Database scheme

Database scheme

Database scheme (red lines seem PRIMARY KEY, blue lines seem INDEX)

Note : all dates and duration are stored in an integer manner (number of seconds since the EPOCH).

accounting

Fields

Types

Descriptions

window_start

INT UNSIGNED

start date of the accounting interval

window_stop

INT UNSIGNED

stop date of the accounting interval

accounting_user

VARCHAR(20)

user name

accounting_project

VARCHAR(255)

name of the related project

queue_name

VARCHAR(100)

queue name

consumption_type

ENUM(“ASKED”, “USED”)

“ASKED” corresponds to the walltimes specified by the user. “USED” corresponds to the effective time used by the user.

consumption

INT UNSIGNED

number of seconds used

Primary key

window_start, window_stop, accounting_user, queue_name, accounting_project, consumption_type

Index fields

window_start, window_stop, accounting_user, queue_name, accounting_project, consumption_type

This table is a summary of the consumption for each user on each queue. This increases the speed of queries about user consumptions and statistic generation.

Data are inserted through the command oaraccounting (when a job is treated the field accounted in table jobs is passed into “YES”). So it is possible to regenerate this table completely in this way :

  • Delete all data of the table:

    DELETE FROM accounting;
    
  • Set the field accounted in the table jobs to “NO” for each row:

    UPDATE jobs SET accounted = "NO";
    
  • Run the oaraccounting command.

You can change the amount of time for each window : edit the oar configuration file and change the value of the tag ACCOUNTING_WINDOW.

schema

Fields

Types

Descriptions

version

VARCHAR(255)

database schema version number

name

VARCHAR(255)

optional name

This table is used to store the version of the database schema.

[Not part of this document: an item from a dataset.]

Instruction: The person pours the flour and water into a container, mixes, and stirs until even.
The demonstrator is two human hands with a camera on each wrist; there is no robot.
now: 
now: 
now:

So the oar-database command be used to automatically upgrade the schema from any version with:

oar-database --setup

admission_rules

Fields

Types

Descriptions

id

INT UNSIGNED

id number

rule

TEXT

rule written in Perl applied when a job is going to be registered

Primary key

id

Index fields

None

You can use these rules to change some values of some properties when a job is submitted. So each admission rule is executed in the order of the id field and it can set several variables. If one of them exits then the others will not be evaluated and oarsub returns an error.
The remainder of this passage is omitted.